I watch over the years as the tapestry takes different shapes. Colors and densities migrate from here to there like plants in a garden. A little sprout, which one year feels like a weed, begins to have its way with the bigger picture and sprouts into fullness and unimaginable beauty.

It matters to me to make stories that ground me in the earth and into the ever-expanding universe. I care about engaging with people and the land to activate parts of myself that might otherwise remain hidden. I am curious about how another person’s perspective or even the activity of a tree or germinating pea plant can stretch my understanding so  I can tell an even more illuminating story about what this universe is made of.

Stories about love call my attention the most because, if truth be told, this earthplane embodiment is all about love. When I say it is all about love, I am walking into a mystery. Love is something that I have experienced, but it is not something that I can describe. I can only point to aspects beyond the scope of my understanding.

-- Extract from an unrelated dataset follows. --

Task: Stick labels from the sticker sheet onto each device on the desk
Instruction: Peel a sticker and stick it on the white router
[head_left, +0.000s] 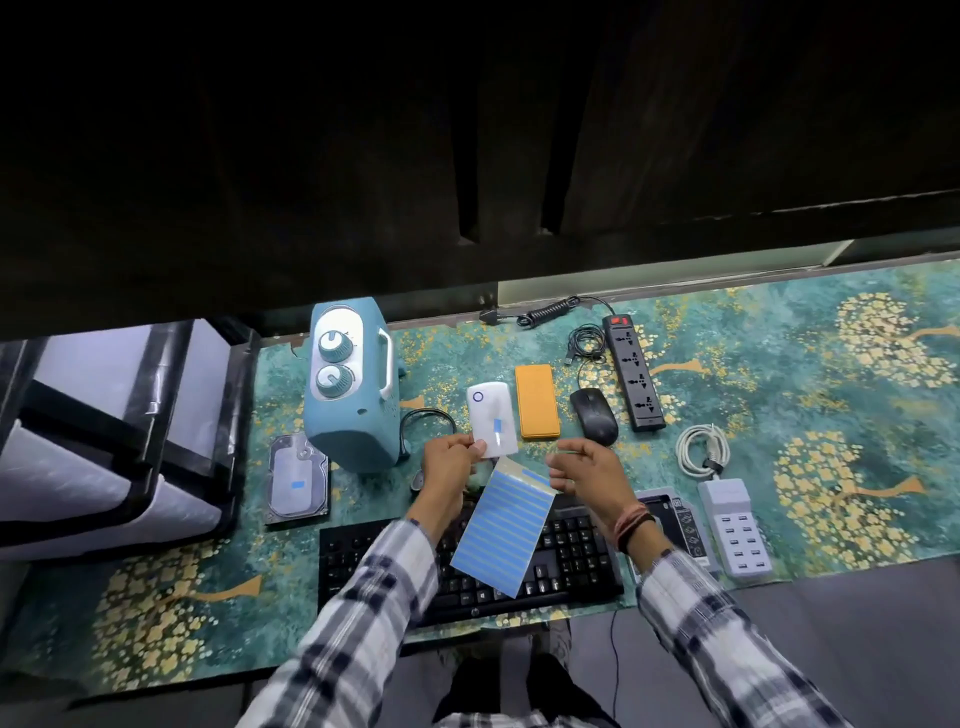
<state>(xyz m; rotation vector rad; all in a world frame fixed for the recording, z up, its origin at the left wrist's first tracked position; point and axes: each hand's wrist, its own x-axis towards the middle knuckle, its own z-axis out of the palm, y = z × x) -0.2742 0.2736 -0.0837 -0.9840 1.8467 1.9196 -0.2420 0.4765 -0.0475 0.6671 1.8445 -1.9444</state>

I do know that love is not what the Hallmark cards advertise. It is not about never having to say, “I am sorry.” Love is not all sweetness and light and tiptoeing throughout the tulips.

Love is hard work. It is the hard work of knowing that we are already connected and then being willing to come face to face with anything that gets in the way of remembering. It means being ready to dissolve the barriers and boundaries while being curious about this seemingly separate thing we call Self.

Clearly, we come into this earthplane game with a societal demand to be individuated and to protect the boundaries that allow us to see ourselves as separate human beings. But where does this supposed isolated self end? I am breathing the same air that everyone else breathes, and without that shared air, I would die. I come from my mother’s womb from eggs that my mother was born with that came from her mother’s body and then all the way back. It has been a seamless process of one body coming out of another body. Where is the disconnection except in the illusory separation we experience at birth?

In the face of this mystery of human embodiment, I want to open my body, soul, and mind to the reality of Oneness and to allow an ongoing process of deeply embodying that which my rational mind is incapable of understanding.

What does that mean? It means accepting the ‘isness’ of life and then dancing on the edges of what I can understand about love. It means bringing a beginner’s mind to love and saying to the Beloved in oneself and the other, “How can I love you? What do I need to know or to let go of to be the Lover of a person, a tree, or a faraway star? And what do I need to let go of so that I can be Lover of all that is, of the One, of the Source?

What matters to me now is to love. I watch myself fail and try again, melt and reform, and I walk into the mystery of the unknown, held in the love of the universe, whatever that might be.

I am curious to know how others face the mysteries of life and what really matters to you.